▸ Work instructions
If a line in the entries below includes the string "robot", copy it out.

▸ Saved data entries
--
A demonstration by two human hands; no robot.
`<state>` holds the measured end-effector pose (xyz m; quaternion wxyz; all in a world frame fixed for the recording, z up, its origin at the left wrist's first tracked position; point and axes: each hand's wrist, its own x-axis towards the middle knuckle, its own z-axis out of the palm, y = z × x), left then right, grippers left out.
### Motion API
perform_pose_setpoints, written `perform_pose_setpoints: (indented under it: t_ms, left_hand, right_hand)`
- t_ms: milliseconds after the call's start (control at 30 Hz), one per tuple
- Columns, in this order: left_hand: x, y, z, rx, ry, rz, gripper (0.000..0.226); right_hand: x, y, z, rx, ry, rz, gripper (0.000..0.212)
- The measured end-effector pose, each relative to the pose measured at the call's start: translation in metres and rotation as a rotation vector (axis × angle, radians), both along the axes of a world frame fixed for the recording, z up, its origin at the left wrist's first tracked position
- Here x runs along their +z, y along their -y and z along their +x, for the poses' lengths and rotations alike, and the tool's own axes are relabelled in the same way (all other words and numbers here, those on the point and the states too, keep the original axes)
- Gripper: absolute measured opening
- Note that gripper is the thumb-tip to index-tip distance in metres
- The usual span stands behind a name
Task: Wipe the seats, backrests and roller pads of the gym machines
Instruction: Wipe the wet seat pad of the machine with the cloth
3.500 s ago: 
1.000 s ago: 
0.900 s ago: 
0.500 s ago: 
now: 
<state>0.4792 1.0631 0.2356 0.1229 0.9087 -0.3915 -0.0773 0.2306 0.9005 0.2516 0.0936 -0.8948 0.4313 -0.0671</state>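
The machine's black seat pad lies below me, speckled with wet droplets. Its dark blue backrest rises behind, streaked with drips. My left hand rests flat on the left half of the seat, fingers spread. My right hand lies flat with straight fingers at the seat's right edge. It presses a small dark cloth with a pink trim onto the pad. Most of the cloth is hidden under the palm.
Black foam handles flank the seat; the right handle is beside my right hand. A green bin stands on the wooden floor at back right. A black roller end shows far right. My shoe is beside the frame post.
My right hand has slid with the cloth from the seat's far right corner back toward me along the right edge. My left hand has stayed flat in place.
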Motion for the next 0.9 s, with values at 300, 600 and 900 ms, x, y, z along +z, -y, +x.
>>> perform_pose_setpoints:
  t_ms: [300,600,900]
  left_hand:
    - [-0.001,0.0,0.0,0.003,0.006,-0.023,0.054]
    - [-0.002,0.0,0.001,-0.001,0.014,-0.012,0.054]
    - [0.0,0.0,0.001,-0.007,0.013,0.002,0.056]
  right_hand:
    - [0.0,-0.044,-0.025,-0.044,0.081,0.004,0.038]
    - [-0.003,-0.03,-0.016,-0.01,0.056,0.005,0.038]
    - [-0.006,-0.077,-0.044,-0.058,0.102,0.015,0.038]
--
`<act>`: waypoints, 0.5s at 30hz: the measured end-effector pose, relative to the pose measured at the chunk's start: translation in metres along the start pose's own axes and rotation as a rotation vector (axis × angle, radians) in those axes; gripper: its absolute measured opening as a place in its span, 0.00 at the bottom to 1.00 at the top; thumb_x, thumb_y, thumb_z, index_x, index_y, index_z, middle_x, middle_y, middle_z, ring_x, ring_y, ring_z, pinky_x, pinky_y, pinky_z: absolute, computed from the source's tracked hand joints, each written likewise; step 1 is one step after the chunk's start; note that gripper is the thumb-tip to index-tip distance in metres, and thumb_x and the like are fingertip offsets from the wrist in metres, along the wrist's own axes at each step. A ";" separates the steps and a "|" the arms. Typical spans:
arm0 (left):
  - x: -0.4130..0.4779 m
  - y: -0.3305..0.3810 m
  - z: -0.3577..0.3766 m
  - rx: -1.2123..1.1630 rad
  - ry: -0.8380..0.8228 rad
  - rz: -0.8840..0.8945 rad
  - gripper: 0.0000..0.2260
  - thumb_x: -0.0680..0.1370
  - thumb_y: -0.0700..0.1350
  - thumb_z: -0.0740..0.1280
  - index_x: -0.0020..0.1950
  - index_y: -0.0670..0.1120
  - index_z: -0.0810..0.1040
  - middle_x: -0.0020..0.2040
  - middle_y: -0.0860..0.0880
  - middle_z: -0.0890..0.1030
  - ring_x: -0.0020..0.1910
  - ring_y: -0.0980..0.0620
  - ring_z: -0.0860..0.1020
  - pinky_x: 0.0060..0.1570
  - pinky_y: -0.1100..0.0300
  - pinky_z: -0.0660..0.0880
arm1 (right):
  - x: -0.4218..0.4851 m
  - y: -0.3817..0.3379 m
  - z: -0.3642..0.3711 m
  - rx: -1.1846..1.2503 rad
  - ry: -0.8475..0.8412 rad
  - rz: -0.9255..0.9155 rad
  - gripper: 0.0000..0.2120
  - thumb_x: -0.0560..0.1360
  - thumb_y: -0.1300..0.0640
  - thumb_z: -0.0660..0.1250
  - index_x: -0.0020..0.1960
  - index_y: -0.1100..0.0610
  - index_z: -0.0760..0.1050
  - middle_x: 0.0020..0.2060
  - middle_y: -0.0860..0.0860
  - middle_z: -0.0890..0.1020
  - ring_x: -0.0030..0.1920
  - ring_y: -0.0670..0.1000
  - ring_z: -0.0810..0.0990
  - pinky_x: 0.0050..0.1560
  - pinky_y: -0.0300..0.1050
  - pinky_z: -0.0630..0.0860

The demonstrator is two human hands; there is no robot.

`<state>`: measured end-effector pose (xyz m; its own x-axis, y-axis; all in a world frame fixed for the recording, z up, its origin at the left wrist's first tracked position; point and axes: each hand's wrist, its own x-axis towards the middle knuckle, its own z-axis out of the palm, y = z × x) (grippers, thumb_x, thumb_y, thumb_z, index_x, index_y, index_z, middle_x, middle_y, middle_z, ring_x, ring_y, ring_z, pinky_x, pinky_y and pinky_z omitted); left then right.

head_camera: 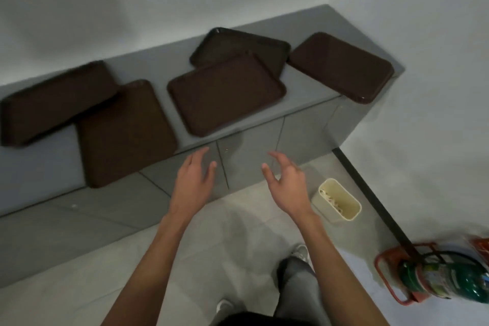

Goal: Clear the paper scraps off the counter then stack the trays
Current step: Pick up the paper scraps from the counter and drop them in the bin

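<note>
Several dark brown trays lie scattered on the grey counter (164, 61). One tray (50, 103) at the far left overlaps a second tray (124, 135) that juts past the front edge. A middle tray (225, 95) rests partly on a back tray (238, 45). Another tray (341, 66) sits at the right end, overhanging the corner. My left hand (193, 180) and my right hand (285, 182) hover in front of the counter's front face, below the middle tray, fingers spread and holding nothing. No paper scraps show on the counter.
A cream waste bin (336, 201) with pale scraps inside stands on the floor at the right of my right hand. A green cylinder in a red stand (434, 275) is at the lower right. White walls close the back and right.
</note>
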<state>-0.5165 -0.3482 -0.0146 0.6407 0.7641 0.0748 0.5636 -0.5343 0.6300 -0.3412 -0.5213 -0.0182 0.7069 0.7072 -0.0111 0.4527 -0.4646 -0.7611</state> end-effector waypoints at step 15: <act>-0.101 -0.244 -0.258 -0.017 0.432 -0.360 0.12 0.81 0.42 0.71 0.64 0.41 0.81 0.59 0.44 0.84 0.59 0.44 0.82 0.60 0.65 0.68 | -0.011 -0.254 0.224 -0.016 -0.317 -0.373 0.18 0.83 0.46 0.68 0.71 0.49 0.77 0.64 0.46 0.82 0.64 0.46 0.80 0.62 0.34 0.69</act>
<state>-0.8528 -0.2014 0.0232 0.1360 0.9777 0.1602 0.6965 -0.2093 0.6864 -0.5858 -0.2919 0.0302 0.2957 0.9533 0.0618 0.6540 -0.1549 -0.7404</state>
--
▸ Reply
A demonstration by two human hands; no robot.
The demonstrator is two human hands; there is no robot.

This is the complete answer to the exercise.